Eu sempre me pergunto, por que precisamos que aconteça uma tragédia para que nos mobilizemos sobre o assunto e ainda com o risco de cair no esquecimento ao longo do tempo. Nossa memória não faz esquecer a derrota do Brasil no mundial de 1950, nem a derrota para a Alemanha por 7 a 1, mas não tem a mesma compreensão com eventos de alta gravidade, salvo quem passou pelo problema.
O Caso Samarco talvez possa ser inscrito entre os 10 maiores desastres ambientais conhecidos desde o pós-guerra. Os impactos de ordem ambiental, social e econômico deverão ser enormes. Depois do fato, acontecem as reações sobre o que deveria ter sido feito e não foi...
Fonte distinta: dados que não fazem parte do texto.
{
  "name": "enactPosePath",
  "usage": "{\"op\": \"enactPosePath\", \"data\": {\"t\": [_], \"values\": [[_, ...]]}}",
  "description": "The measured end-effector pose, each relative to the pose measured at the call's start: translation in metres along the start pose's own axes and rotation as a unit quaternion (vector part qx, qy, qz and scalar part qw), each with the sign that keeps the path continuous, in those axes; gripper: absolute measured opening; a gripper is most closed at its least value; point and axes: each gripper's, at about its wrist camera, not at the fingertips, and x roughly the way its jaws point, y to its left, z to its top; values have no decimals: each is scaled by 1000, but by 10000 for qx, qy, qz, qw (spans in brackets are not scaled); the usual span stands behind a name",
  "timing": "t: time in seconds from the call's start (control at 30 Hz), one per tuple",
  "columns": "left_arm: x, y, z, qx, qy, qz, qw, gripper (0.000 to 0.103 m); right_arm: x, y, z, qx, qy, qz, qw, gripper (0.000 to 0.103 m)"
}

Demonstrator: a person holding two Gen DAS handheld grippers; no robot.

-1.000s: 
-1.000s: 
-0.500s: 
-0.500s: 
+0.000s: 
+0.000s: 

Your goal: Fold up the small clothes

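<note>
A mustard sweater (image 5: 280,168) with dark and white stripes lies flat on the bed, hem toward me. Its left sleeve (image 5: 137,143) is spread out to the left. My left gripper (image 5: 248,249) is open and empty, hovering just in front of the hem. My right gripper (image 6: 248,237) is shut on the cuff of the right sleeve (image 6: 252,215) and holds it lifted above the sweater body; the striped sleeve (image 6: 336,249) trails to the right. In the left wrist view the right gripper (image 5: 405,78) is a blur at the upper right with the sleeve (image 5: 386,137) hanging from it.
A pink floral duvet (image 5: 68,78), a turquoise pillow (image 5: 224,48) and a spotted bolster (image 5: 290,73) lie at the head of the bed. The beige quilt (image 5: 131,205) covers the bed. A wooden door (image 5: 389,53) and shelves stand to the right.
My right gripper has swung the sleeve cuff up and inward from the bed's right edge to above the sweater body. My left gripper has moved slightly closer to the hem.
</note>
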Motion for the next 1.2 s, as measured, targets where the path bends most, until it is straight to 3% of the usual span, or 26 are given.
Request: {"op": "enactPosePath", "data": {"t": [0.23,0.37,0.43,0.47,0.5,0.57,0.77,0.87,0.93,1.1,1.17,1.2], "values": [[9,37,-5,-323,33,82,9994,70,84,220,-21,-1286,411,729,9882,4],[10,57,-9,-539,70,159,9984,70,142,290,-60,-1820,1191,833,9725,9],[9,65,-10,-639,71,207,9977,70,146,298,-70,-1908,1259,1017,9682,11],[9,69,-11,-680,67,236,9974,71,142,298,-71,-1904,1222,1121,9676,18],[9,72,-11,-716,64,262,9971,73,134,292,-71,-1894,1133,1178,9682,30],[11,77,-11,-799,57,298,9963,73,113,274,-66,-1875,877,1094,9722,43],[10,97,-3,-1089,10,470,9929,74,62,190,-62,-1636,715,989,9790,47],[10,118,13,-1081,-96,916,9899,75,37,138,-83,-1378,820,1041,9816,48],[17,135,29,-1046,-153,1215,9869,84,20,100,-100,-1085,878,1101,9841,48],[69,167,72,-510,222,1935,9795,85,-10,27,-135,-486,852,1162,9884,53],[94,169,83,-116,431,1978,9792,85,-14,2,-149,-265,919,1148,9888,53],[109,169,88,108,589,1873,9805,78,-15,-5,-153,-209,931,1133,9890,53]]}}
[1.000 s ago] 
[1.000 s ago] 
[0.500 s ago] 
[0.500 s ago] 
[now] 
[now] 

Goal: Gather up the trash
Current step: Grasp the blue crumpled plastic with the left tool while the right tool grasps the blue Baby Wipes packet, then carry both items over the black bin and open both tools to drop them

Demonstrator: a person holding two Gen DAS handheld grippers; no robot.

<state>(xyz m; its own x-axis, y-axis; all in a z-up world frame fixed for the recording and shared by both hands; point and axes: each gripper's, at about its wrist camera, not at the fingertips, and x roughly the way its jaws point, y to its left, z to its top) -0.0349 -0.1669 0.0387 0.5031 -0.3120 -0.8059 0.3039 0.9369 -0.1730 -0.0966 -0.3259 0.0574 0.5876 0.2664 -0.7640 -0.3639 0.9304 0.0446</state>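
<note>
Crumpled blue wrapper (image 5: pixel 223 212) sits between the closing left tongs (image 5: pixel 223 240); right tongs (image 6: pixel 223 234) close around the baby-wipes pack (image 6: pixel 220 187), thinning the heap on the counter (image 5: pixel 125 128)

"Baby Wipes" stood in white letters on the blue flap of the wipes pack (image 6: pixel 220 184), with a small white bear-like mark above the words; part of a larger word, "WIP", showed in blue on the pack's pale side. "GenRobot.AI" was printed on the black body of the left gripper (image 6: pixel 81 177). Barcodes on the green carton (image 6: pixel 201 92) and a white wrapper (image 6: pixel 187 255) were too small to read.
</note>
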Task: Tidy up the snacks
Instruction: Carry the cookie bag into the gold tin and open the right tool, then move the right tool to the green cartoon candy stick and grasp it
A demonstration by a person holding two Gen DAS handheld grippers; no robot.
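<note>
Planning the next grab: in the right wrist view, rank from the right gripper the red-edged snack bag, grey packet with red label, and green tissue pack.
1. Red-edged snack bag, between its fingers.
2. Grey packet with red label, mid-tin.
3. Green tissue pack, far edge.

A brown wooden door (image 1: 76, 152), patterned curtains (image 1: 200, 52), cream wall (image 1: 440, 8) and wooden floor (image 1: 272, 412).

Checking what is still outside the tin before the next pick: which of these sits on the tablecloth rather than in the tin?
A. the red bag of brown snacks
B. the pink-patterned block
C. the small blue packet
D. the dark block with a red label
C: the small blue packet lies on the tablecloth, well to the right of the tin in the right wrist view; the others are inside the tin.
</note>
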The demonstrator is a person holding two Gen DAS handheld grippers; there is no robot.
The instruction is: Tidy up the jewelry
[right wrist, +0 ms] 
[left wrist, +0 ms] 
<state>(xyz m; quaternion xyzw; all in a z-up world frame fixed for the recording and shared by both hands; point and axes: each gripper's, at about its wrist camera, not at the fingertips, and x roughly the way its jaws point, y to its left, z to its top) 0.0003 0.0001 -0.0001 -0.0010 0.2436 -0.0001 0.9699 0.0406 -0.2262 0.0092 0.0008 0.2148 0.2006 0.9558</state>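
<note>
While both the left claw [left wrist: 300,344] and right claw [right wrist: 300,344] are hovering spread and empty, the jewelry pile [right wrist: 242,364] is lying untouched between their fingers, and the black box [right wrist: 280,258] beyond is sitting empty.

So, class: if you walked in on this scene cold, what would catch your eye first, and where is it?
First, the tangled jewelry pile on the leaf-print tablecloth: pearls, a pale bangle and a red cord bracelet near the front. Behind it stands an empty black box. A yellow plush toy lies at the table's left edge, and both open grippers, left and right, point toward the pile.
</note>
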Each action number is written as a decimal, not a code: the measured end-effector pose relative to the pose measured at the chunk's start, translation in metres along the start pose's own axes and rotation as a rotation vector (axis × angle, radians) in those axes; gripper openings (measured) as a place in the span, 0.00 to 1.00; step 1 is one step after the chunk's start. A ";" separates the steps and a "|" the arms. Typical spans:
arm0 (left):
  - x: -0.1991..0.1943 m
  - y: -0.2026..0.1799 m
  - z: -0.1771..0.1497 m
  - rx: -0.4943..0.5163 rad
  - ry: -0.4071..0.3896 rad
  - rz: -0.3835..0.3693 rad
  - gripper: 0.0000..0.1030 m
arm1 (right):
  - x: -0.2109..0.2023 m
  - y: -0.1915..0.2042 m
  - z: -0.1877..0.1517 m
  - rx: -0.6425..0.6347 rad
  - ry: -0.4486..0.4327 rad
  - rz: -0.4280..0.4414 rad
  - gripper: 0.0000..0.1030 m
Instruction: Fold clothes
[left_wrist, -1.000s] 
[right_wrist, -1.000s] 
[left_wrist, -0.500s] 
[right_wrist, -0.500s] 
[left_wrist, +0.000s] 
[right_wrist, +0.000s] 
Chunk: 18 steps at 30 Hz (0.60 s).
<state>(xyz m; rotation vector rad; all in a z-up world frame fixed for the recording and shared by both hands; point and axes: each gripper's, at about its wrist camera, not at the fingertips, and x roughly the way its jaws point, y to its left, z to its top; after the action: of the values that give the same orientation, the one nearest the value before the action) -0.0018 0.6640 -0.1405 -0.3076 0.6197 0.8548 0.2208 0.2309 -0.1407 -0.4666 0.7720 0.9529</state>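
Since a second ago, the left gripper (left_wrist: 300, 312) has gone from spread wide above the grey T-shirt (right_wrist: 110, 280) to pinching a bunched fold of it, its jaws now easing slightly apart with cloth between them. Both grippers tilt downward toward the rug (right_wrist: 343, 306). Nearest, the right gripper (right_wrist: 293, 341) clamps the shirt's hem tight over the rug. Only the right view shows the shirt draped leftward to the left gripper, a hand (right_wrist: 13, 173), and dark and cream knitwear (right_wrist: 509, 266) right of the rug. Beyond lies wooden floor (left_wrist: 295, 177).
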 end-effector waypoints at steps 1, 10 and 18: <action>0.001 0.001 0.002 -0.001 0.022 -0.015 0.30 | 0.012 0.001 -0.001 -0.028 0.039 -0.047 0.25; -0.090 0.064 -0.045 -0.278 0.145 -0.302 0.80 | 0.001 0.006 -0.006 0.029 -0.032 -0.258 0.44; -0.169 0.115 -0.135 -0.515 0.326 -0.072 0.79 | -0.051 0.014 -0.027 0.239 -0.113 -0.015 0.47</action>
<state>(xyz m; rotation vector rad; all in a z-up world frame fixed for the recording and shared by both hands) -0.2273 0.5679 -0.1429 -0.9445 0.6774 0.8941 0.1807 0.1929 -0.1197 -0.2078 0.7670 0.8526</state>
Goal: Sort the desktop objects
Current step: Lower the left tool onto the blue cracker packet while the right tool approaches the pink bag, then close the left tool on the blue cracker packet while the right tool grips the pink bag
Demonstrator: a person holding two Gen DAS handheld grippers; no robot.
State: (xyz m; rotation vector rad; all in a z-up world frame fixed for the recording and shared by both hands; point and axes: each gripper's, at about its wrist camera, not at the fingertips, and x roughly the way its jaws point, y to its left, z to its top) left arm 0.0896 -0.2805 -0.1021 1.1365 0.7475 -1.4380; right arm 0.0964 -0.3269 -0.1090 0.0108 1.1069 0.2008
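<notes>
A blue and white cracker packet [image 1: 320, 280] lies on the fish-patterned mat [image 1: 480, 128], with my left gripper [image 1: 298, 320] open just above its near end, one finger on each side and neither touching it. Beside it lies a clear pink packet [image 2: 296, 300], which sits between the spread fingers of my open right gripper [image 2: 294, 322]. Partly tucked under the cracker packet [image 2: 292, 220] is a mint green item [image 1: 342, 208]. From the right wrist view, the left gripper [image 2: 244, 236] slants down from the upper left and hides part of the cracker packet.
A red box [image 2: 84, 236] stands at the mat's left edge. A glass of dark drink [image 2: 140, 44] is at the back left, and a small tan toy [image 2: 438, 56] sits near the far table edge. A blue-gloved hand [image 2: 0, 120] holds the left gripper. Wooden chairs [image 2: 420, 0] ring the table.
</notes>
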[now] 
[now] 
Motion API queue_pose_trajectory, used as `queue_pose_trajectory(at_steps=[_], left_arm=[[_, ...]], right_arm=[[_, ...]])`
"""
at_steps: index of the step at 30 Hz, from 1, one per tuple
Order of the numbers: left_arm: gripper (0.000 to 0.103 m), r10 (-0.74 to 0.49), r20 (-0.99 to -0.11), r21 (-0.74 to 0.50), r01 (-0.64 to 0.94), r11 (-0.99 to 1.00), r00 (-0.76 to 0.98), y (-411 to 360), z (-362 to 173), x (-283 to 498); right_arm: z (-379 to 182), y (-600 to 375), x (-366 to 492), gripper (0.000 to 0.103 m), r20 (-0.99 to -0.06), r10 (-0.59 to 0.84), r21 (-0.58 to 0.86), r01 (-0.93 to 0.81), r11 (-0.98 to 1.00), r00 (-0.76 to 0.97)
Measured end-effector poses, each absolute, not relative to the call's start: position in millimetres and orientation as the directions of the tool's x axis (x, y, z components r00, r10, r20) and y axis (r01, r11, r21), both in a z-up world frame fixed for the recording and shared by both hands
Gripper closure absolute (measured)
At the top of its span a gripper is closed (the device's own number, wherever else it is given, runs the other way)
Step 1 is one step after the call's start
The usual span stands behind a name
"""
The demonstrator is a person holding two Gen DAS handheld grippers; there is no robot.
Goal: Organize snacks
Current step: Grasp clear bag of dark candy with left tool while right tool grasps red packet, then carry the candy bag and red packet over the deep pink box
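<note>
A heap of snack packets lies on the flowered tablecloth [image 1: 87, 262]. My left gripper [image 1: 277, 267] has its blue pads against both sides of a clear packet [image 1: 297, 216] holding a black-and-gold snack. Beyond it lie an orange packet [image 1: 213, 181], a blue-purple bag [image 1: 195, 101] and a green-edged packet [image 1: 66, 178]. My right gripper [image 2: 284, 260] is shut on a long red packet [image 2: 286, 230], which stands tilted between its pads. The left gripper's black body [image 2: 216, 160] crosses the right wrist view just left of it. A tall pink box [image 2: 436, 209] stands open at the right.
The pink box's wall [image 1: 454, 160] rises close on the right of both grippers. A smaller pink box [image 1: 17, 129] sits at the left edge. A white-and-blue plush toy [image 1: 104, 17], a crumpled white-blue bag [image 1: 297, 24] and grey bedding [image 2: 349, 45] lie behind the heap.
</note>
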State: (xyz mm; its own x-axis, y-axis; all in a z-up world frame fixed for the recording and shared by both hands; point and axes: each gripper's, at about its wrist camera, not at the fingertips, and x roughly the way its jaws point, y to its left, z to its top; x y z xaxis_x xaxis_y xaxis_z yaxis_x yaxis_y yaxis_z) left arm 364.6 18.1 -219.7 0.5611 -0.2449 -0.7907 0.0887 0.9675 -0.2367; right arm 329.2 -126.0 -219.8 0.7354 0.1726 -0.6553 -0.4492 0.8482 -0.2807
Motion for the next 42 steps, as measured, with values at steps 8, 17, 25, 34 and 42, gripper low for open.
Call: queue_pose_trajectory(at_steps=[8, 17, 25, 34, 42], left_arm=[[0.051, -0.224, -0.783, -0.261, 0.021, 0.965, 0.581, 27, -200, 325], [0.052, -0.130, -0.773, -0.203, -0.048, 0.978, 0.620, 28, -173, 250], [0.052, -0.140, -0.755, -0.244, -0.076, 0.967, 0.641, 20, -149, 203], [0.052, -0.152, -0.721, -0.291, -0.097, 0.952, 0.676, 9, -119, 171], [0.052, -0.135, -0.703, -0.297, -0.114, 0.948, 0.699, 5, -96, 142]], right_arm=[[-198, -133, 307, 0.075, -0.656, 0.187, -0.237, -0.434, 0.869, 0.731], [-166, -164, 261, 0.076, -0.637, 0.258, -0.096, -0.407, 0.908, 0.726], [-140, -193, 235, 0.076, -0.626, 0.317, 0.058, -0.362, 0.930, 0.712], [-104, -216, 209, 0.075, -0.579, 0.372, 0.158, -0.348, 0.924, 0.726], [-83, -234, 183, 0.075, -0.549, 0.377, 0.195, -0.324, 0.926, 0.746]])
Entretanto deve também vir à mente as perguntas do que deveríamos estar fazendo e não estamos. Investidores, vocês sabem onde estão investindo? Vocês sabem os riscos que seus investimentos estão expostos? Qual a importância que você dá a gestão de riscos ambientais e sociais? Qual a importância que você dá à gestão de resíduos (que já está regulamento por lei federal desde 2010); Público Interno: eles têm conhecimento das condições de trabalho e segurança operacional? Comunidades: elas são informadas dos riscos a que estão expostas? Existe plano de retirada da população em caso de iminência de desastre?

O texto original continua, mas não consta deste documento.